Ford Sierra XR4i and XR4x4 (1983 – 1992) Review

Ford Sierra XR4i and XR4x4 (1983 – 1992) At A Glance

+Easy V6 power, good to drive, sophisticated four-wheel drive system

-Two-wheel drive car has less finesse, and is less fun than a Capri with the same engine

When it was launched, the Sierrra struggled to gain acceptance with a conservative buying public. In the UK, fleet buyers sought out run-out Cortinas, and their reps wanted to keep hold of them. Over the next couple of years, the Sierra eventally caught the public’s imagination, helped in no small part by the boisterous XR4i.

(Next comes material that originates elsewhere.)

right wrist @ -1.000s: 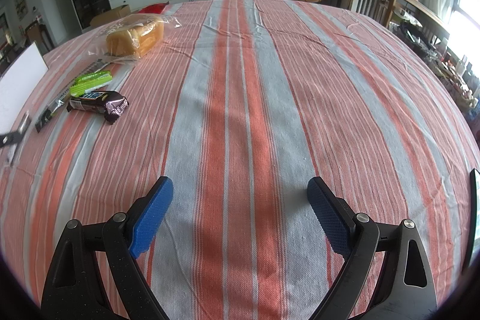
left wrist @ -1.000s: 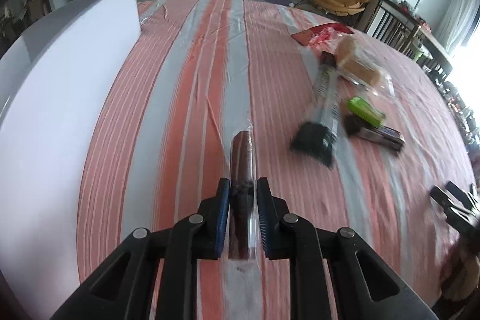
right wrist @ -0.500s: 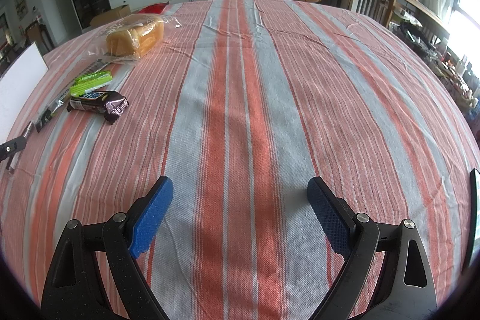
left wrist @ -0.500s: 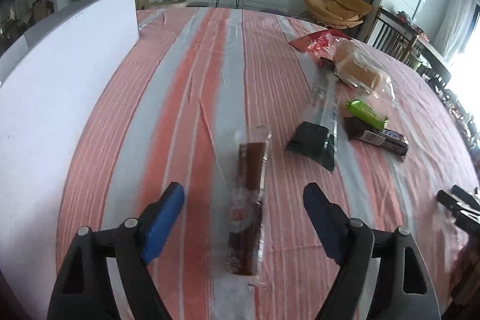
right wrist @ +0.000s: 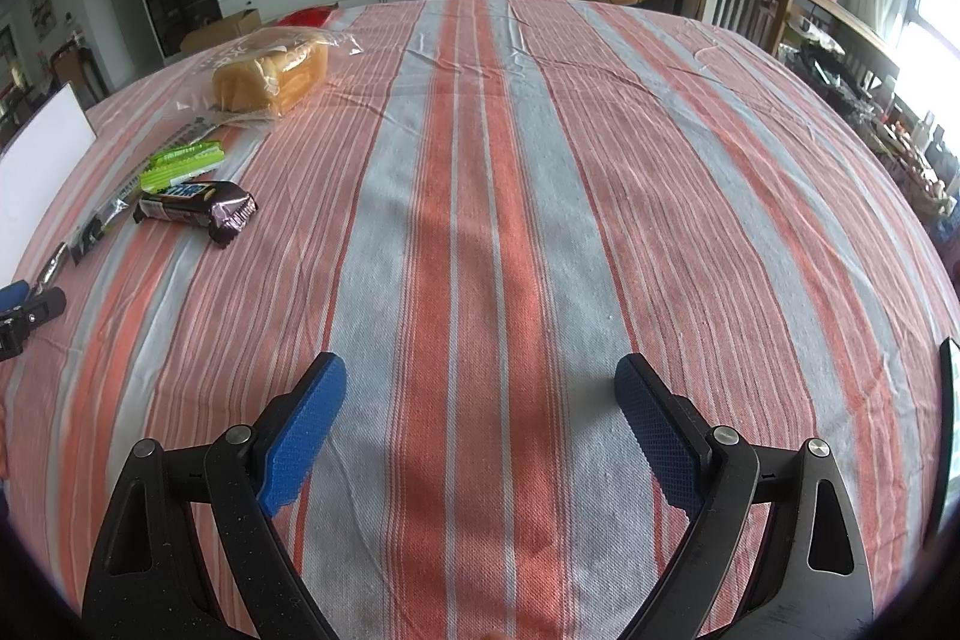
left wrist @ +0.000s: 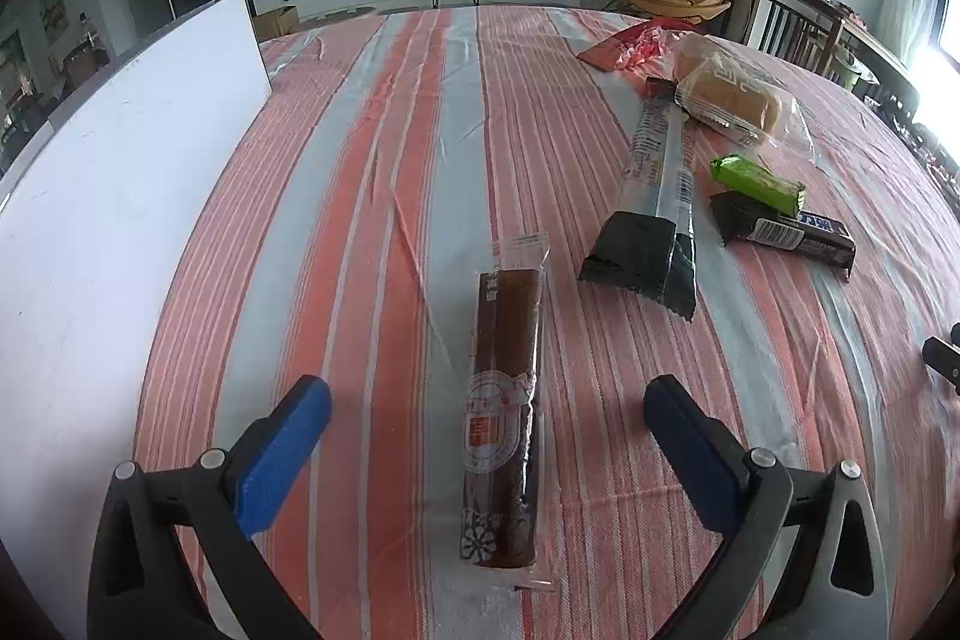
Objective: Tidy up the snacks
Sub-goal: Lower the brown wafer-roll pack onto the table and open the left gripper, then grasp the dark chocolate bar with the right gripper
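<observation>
Releasing is what the left wrist view is showing: the left tool [left wrist: 487, 421] is standing wide apart, its jaws having just been opening, and the brown snack stick [left wrist: 504, 424] in clear wrap is lying flat on the striped table [left wrist: 372, 196] between the blue pads [left wrist: 282, 466], touching neither. The stick is running lengthwise, near to far, along a grey stripe, probably laid that way to start a tidy row. Left of it a white board [left wrist: 120, 196] is standing upright along the table edge. To the right and farther off the other snacks are sitting loosely grouped: a long black-ended packet [left wrist: 657, 196], a green bar [left wrist: 757, 184] resting partly on a dark chocolate bar [left wrist: 786, 233], a bagged bread loaf [left wrist: 729, 100], and a red wrapper [left wrist: 624, 47] at the far side. They are looking unsorted as yet, overlapping and pointing in different directions.

Moving to the right wrist view: the right tool [right wrist: 480, 421] is hovering parted and empty over bare cloth, nothing between its pads, seemingly waiting its turn. Far left in this view the same bread loaf [right wrist: 273, 76], green bar [right wrist: 183, 166] and chocolate bar [right wrist: 195, 210] are lying well apart from it. At the left edge a dark finger of the other tool is showing.

Judging from this, one snack is placed and the cluster is remaining to be sorted.
</observation>
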Tool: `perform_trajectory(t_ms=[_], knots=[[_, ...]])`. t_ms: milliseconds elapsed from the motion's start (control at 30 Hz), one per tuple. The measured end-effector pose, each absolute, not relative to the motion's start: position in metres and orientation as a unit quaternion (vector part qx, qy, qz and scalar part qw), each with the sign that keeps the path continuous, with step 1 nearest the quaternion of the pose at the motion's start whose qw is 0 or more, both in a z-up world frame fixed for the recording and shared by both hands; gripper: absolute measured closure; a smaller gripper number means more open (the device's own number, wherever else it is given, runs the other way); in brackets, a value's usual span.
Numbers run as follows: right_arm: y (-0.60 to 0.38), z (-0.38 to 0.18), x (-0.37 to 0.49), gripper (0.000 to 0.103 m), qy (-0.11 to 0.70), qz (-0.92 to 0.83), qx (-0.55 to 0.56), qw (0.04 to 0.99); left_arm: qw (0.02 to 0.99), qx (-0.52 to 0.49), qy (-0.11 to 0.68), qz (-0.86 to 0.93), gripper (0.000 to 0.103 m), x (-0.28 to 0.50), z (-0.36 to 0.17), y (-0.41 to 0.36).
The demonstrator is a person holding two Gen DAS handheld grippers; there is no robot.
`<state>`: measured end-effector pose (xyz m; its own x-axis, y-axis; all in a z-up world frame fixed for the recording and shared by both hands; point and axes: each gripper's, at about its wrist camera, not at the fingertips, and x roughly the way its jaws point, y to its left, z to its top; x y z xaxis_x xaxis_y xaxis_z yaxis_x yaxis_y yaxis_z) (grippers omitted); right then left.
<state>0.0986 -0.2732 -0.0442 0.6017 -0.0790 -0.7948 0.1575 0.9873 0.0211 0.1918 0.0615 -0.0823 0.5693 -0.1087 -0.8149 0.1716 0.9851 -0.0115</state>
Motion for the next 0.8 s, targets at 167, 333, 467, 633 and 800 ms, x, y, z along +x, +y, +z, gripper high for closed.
perform_trajectory(t_ms=[167, 333, 467, 633, 800], knots=[[-0.268, -0.043, 0.098, 0.009, 0.442, -0.061, 0.038, 0.894, 0.885, 0.033, 0.457, -0.078, 0.0, 0.192, -0.082, 0.061], [-0.245, -0.036, 0.122, 0.011, 0.449, 0.031, 0.025, 0.893, 0.886, 0.032, 0.457, -0.078, 0.0, 0.191, -0.082, 0.063], [-0.213, -0.019, 0.166, 0.011, 0.436, 0.096, 0.001, 0.895, 0.886, 0.032, 0.457, -0.078, 0.0, 0.191, -0.082, 0.063], [-0.174, -0.032, 0.223, 0.012, 0.483, 0.137, -0.063, 0.862, 0.886, 0.031, 0.457, -0.078, 0.0, 0.191, -0.082, 0.063], [-0.143, -0.033, 0.233, 0.013, 0.497, 0.158, -0.112, 0.846, 0.886, 0.03, 0.456, -0.077, 0.0, 0.191, -0.082, 0.064]])
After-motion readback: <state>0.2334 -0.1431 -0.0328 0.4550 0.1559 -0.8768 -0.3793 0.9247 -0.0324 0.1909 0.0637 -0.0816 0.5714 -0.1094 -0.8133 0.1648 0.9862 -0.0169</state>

The bewinged oversized hot hatchback was the first of the performance-orientated Sierras, and endured something of a tough gig. It was on sale alongside the identically-engined and slightly quicker accelerating Capri Injection - and in terms of price, it fought more sophsticated rivals, such as the Audi Coupe. But its fuel-injected 2994cc V6 Cologne guaranteed easy performance, while its three-door bodyshell with slightly bizarre multi-pillared rear windows, and prominent double rear spoiler, was enough to guaranteed a 130mph maximum speed.

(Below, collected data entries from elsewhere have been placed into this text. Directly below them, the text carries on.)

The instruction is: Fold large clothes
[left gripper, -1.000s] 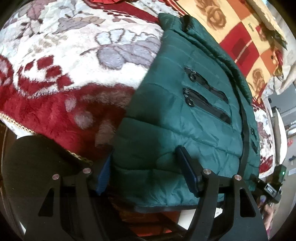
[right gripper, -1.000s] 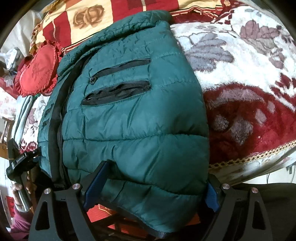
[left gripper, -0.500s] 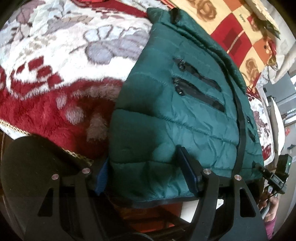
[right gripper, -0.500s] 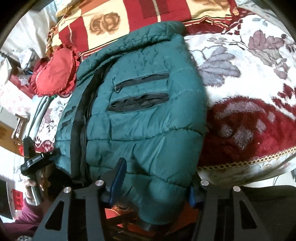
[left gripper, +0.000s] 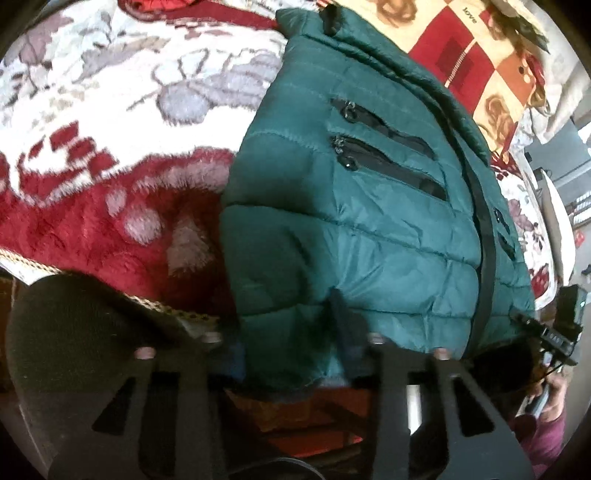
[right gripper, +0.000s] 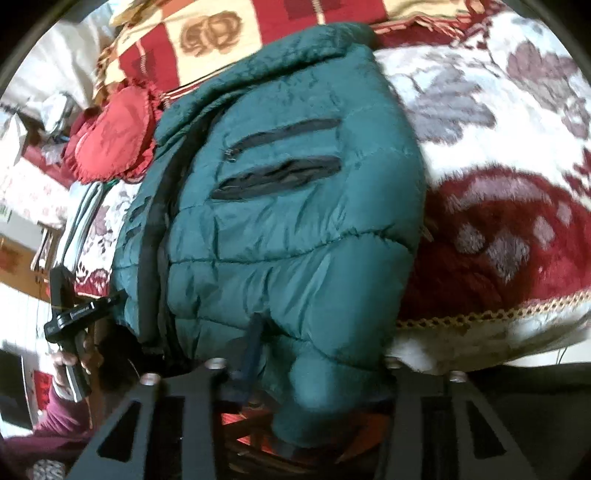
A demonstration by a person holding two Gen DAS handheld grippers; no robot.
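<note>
Jacket (left gripper: 369, 206) hem, both grippers just closed on it

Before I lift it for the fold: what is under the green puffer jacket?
The green puffer jacket lies on a red and white floral fleece blanket, which shows all around it. At the hem, orange-red shows beneath. What lies directly under the jacket's middle is covered.

A home bedroom is indicated: a bed is covered by a plush red-and-white floral blanket (left gripper: 110, 155), with a red-and-cream rose-patterned checked quilt (right gripper: 229, 33) and a frilled red cushion (right gripper: 110, 136) seen upper left.
</note>
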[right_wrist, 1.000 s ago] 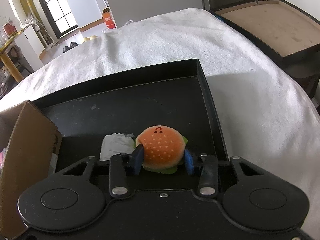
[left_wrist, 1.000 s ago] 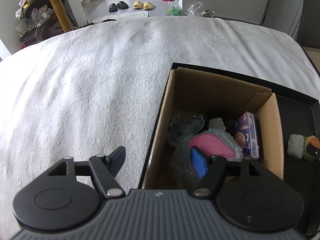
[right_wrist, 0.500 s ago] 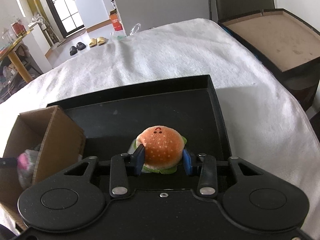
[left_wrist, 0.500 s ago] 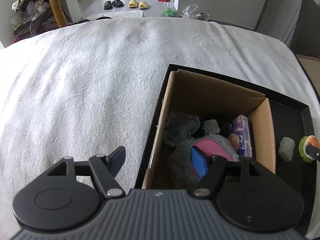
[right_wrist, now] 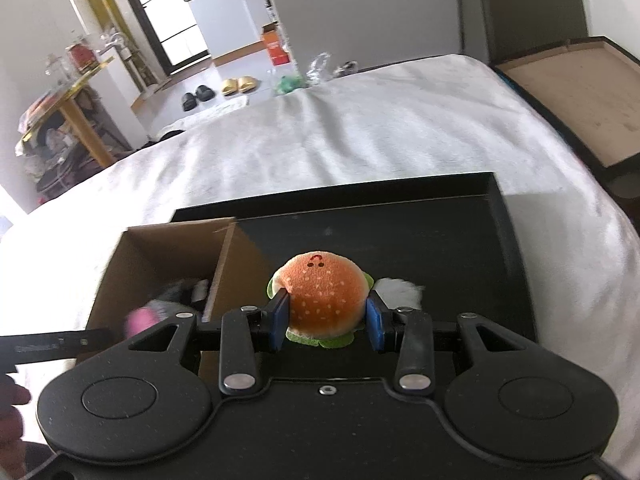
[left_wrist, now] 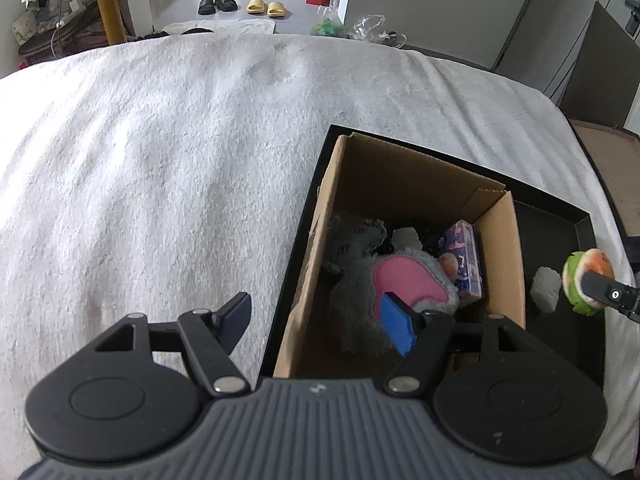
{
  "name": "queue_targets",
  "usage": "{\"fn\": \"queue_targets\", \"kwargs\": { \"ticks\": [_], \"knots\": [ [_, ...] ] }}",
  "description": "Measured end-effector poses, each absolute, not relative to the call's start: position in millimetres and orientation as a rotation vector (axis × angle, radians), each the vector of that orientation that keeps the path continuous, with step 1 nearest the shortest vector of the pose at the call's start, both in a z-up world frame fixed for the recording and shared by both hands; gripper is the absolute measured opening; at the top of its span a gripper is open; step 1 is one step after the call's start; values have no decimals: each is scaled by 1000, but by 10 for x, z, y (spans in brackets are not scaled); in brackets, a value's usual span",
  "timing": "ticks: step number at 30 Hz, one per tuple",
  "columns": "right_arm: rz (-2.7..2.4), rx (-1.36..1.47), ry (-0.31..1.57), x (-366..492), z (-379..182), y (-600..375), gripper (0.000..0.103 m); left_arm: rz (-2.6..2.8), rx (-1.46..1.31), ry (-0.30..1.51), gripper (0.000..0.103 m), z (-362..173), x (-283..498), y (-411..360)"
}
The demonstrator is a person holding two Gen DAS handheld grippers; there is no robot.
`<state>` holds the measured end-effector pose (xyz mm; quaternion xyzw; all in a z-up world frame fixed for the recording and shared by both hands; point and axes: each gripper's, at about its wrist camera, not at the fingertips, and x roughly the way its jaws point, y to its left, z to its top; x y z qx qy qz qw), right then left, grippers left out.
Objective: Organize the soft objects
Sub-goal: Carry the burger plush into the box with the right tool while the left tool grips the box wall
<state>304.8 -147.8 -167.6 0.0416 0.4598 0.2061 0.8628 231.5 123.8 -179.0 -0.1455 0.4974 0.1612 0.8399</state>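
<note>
Left wrist view, left hand-held gripper (left_wrist: 316, 328): fingers spread wide, holding nothing; one blue pad hangs over the white blanket (left_wrist: 160, 160), the other over the box.
Left wrist view, cardboard box (left_wrist: 500, 256): stands open in the left part of a black tray (left_wrist: 584, 224) on the blanket; inside lie a grey plush with a pink patch (left_wrist: 400, 284), a darker grey plush and a purple packet (left_wrist: 464, 256).
Left wrist view, far right: the burger plush (left_wrist: 580, 276) is pinched in the other tool, above the tray, right of the box; a small white soft piece (left_wrist: 546, 288) lies on the tray floor beside it.
Right wrist view, right hand-held gripper (right_wrist: 327, 322): closed onto the burger plush (right_wrist: 324, 296), blue pads pressing its left and right sides, lifted clear of the tray.
Right wrist view, box (right_wrist: 160, 252): near left of the burger, partly blurred.
Risk: the round, squashy burger could squirt from the pads if squeezed unevenly.
Risk: swinging left too low could knock the box wall, or meet the open left tool hovering there.
</note>
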Motion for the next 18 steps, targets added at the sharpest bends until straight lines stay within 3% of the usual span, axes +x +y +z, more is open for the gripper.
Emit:
{"fn": "queue_targets", "kwargs": {
  "ticks": [12, 18],
  "knots": [
    [515, 51, 1002, 2805, -1532, -1040, 39, 292, -375, 1053, 66, -1772, 2124, 1332],
    [543, 39, 1028, 2694, -1511, -858, 39, 264, -402, 1059, 53, -1795, 2060, 1350]
  ]
}}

In 1985, Ford introduced the XR4x4, a four-wheel drive version. The new car wore the standard five-door (and later, estate car) bodyshell, and combined with wide RS alloys, it looked suitable subtle to give the right impression to more discerning executive car buyers. The XR4x4 went to to be an enduring success - a relief after the early wobbles with the three-door car.

Ask Honest John

How much is my 1968 Ford Sierra XR4i/4x4 worth?

"How much is my 1968 Ford Sierra XR4i/4x4 worth? Where would be the best place for me to sell it?"
Without knowing much about the condition, the mileage and the history of this car, it's impossible to put a value on it. Projects with an MoT can go for about a grand, while very good examples can be seen on dealers' forecourts for around £5000. Selling privately will often allow you to maximise the value of the vehicle, but if you can't face the hassle then you could approach a local classic dealer to sell it (on commission) or put it through an auction house (make sure you ask about all the fees involved).
Answered by Keith Moody

What is the likelihood of the DVLA revoking a penalty for not declaring SORN on my Sierra XR4x4?

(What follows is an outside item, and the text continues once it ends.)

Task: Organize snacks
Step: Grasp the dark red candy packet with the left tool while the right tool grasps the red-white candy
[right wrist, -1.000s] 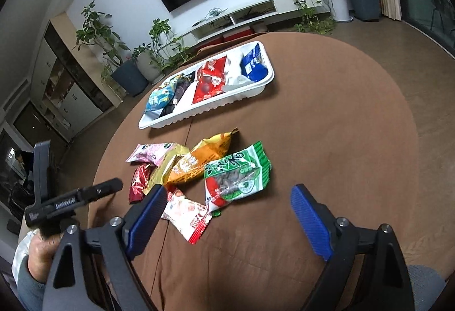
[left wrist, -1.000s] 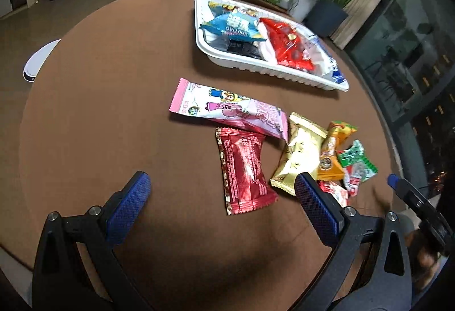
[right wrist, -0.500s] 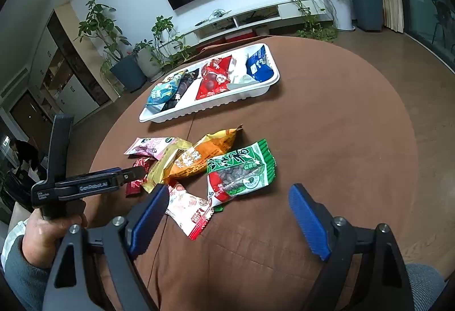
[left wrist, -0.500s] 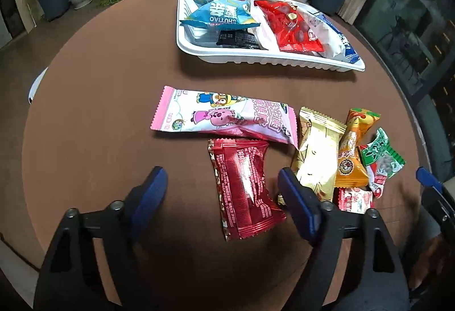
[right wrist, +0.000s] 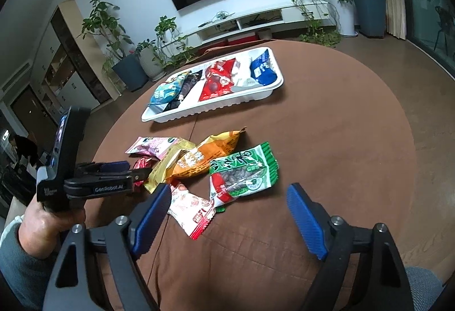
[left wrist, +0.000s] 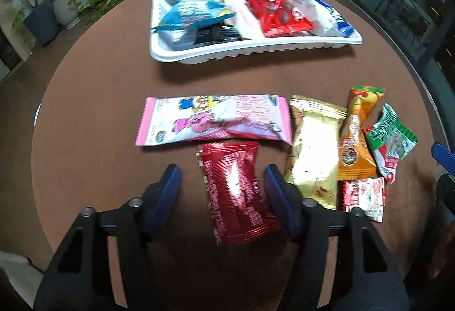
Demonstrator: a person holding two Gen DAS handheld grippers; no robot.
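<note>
Foil red packet (left wrist: 239,191) sits between part-open left gripper (left wrist: 221,183) fingers, ungripped: light, crinkly, slippery; pinch mid-body. Right gripper (right wrist: 227,208), 3 o'clock, wide open, empty.

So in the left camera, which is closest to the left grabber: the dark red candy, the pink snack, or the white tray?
1. The dark red candy: nearest, lying between the open fingers of the left gripper.
2. The pink snack: just past the candy, lying crosswise.
3. The white tray: farthest, at the back of the table.
</note>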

"Since 1990 I have owned a 1988 Ford Sierra XR 4X4 that I used for many years in connection with my business. Consequently, I showed my office address as being applicable in relation to all queries for tax and insurance of this vehicle and all correspondence was correctly dealt with from there. Since my retirement and for the last four years, the car has been off the road and has been, at all times, garaged at my home. It is currently there with the tyres partially deflated and the battery removed. The relevant SORN notice has been completed each year and I have evidence of this. Although I retired, I still owned my office building and any correspondence was duly handed to me on my frequent visits to the building and the relevant SORN declaration completed. As a result of the office being completely modernised by a new tenant, I did not receive the reminder for the road tax that fell due at the end of December 2012 and this was probably destroyed by the building contractors who treated it as rubbish as my name would not be known to them. However, when the Penalty Notice was issued in March, the new tenant recognised my name and forwarded it to me. I have made an appeal against this and have truthfully explained the circumstances that are applicable but my appeal has been rejected. Do I stand any chance of making an appeal that, if rejected, will compound the current penalty amount?"
You are dealing with people who run a system according to a set of rules so I doubt you will be let off the fine. But two things occur to me: You should keep a diary of everything that needs to be renewed. The DVLA is not actually bound to send you a VED or SORN reminder, but does so out of courtesy. Also, there is no reason why you should not re-register the car to your home address, where it is actually kept.